**REQUIREMENT**
Restate word for word the entries below, starting with the line with "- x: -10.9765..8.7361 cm" and continuing through the line with "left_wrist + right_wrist". Include both of those lines and no others.

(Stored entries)
━━━━
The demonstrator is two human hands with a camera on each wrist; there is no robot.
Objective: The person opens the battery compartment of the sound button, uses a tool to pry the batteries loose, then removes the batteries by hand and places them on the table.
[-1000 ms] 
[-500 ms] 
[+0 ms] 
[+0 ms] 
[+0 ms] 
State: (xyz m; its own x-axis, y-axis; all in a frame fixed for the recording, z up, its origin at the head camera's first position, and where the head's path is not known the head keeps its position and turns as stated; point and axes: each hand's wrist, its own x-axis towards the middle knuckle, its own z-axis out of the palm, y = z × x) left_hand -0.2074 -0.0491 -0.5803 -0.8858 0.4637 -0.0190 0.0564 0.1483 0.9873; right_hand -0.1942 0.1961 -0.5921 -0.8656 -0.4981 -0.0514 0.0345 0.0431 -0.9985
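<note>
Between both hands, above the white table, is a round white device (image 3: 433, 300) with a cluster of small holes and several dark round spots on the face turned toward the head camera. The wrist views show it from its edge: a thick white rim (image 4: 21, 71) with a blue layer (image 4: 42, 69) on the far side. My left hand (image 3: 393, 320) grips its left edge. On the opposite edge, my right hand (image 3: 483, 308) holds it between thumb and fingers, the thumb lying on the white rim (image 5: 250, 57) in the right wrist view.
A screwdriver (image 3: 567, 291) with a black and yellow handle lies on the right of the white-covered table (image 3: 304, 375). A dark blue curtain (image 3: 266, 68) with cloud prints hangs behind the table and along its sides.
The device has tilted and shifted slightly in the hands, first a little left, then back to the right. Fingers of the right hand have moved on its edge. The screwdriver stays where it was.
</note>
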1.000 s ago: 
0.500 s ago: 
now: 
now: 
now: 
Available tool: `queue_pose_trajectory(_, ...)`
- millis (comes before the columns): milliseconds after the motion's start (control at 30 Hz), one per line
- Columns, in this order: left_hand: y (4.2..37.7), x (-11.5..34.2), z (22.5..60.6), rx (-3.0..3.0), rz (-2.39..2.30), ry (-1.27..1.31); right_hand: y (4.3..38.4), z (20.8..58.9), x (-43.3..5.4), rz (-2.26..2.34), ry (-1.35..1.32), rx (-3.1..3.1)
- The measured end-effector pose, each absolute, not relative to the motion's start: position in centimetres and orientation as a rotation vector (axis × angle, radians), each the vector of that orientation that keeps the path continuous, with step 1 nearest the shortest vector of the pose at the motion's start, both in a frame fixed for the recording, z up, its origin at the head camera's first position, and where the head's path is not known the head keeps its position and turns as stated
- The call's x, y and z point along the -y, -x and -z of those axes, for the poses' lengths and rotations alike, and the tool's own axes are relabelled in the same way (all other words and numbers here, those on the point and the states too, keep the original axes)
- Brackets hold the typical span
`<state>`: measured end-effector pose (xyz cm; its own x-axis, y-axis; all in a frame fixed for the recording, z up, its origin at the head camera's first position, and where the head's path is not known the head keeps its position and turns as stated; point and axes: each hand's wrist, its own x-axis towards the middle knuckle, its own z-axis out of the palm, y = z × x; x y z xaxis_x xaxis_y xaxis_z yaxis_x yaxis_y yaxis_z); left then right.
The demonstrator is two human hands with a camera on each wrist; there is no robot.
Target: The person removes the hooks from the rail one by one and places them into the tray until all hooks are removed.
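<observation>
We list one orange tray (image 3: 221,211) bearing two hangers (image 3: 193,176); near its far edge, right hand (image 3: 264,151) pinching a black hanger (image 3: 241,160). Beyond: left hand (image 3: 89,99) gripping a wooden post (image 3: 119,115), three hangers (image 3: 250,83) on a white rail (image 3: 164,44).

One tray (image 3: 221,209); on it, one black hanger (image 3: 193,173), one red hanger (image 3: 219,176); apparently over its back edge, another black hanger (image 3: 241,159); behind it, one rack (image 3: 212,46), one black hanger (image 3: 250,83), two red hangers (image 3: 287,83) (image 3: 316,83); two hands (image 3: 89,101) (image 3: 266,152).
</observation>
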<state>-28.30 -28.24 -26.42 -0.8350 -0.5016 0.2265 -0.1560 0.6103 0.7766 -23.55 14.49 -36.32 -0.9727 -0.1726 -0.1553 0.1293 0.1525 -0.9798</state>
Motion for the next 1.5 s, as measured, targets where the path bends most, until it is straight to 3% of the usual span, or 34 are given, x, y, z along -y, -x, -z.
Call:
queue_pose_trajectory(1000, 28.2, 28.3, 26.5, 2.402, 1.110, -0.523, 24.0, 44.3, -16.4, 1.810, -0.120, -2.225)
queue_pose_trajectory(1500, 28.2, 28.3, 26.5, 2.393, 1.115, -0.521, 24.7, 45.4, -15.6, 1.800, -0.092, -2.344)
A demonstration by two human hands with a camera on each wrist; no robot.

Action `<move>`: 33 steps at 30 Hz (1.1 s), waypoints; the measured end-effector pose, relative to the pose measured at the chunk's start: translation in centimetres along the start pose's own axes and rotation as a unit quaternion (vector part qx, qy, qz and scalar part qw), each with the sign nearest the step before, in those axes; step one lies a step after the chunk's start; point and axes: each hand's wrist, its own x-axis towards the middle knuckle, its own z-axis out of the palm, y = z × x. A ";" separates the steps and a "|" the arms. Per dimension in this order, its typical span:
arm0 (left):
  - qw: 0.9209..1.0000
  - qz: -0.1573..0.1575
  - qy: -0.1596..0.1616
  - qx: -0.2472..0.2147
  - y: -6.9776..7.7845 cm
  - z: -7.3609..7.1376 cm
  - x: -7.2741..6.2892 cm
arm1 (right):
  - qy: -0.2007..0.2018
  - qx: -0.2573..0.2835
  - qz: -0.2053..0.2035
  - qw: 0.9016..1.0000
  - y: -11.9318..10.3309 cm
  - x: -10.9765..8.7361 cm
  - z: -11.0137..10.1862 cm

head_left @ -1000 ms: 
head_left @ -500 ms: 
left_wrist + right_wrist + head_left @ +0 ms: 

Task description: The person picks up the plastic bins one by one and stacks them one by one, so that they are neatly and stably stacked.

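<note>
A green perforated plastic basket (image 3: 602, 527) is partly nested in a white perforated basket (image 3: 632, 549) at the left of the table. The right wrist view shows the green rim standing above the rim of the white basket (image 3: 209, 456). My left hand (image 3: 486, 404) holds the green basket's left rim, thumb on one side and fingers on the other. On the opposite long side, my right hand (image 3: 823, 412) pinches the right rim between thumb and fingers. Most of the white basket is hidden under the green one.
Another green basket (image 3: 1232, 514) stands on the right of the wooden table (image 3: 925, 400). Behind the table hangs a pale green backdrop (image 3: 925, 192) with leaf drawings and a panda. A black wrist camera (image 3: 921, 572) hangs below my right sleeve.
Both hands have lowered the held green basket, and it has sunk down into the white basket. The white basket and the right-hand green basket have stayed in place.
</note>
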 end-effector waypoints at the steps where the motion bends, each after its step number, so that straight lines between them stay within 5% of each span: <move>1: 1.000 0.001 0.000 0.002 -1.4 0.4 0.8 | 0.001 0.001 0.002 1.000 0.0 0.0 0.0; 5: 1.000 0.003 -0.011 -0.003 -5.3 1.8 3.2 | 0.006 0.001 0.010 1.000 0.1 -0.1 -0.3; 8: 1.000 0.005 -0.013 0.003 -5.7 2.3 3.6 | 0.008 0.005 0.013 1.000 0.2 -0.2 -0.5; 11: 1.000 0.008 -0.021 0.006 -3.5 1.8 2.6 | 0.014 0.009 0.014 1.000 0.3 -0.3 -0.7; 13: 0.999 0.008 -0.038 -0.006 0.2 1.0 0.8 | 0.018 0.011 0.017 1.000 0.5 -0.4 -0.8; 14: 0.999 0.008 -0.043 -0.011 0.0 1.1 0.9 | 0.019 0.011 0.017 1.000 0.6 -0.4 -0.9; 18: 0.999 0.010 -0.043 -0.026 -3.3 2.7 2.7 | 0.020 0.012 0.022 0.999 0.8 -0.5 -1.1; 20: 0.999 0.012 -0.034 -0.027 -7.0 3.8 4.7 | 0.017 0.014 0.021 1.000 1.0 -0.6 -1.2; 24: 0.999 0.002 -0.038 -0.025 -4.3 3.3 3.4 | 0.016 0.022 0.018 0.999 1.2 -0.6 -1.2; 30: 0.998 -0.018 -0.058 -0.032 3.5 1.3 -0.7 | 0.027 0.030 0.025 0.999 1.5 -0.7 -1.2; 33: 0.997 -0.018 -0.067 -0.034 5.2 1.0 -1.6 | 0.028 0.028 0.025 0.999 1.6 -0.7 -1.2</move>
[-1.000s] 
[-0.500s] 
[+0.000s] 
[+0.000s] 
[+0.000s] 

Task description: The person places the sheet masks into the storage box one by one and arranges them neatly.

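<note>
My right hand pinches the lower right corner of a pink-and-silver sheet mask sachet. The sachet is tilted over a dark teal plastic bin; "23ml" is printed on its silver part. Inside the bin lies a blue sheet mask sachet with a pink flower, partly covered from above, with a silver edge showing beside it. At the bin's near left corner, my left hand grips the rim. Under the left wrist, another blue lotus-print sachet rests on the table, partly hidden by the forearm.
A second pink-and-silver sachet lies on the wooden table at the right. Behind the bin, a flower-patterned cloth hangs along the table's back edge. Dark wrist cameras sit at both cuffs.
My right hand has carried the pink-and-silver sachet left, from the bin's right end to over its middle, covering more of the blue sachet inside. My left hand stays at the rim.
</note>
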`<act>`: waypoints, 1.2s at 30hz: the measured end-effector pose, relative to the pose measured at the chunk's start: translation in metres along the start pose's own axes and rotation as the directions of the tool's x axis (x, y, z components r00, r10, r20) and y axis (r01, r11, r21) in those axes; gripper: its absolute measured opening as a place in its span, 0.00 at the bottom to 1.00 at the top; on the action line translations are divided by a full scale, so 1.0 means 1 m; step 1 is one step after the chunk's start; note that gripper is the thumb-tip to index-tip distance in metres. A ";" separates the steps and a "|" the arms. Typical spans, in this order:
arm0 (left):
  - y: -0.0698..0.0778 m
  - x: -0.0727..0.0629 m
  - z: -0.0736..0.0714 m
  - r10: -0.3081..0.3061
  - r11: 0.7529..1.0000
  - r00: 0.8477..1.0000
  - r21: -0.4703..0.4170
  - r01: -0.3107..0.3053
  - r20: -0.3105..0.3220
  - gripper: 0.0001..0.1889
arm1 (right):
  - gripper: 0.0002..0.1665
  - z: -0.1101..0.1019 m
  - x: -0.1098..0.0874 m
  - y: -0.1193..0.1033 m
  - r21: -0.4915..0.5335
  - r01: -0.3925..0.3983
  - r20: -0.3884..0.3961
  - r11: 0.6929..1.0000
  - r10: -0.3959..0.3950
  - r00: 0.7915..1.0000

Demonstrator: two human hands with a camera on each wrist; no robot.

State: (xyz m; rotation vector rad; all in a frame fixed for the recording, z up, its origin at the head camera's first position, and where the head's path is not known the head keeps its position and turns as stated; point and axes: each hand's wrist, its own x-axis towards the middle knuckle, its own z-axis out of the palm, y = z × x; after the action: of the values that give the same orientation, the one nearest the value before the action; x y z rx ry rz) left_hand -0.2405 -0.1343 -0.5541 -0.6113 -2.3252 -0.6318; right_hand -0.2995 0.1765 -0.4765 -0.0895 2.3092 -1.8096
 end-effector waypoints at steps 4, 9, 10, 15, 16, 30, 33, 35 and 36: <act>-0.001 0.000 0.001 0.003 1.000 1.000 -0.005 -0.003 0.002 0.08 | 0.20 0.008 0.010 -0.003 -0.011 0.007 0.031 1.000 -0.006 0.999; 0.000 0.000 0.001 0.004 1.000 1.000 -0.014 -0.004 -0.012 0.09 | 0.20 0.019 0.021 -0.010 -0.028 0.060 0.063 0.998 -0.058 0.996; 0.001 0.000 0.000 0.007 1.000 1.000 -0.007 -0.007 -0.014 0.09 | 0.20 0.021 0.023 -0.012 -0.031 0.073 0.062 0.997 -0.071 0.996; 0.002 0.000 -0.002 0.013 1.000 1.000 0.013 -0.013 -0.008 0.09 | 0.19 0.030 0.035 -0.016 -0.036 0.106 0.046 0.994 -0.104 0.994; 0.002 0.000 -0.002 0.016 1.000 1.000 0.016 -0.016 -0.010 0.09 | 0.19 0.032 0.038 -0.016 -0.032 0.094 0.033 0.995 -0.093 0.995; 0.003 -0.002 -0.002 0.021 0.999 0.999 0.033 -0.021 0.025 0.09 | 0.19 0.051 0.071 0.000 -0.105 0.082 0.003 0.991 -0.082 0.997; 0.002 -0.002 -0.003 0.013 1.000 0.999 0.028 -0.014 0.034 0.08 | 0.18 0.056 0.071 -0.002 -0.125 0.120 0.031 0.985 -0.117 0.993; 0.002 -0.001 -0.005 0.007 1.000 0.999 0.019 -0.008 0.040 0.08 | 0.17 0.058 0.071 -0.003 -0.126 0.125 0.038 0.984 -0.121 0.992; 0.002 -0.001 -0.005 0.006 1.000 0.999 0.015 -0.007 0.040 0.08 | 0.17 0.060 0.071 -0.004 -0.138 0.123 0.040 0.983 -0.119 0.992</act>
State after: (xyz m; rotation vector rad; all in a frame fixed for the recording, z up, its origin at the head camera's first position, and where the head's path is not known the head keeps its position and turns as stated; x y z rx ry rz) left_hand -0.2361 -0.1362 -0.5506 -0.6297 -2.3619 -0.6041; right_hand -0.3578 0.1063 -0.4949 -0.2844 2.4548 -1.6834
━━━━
**OUTPUT OF THE EXERCISE**
  - x: -10.9765..8.7361 cm
  - z: -11.0137..10.1862 cm

head_left @ -1000 ms: 
head_left @ -500 ms: 
left_wrist + right_wrist + head_left @ +0 ms: 

This answer is now finished.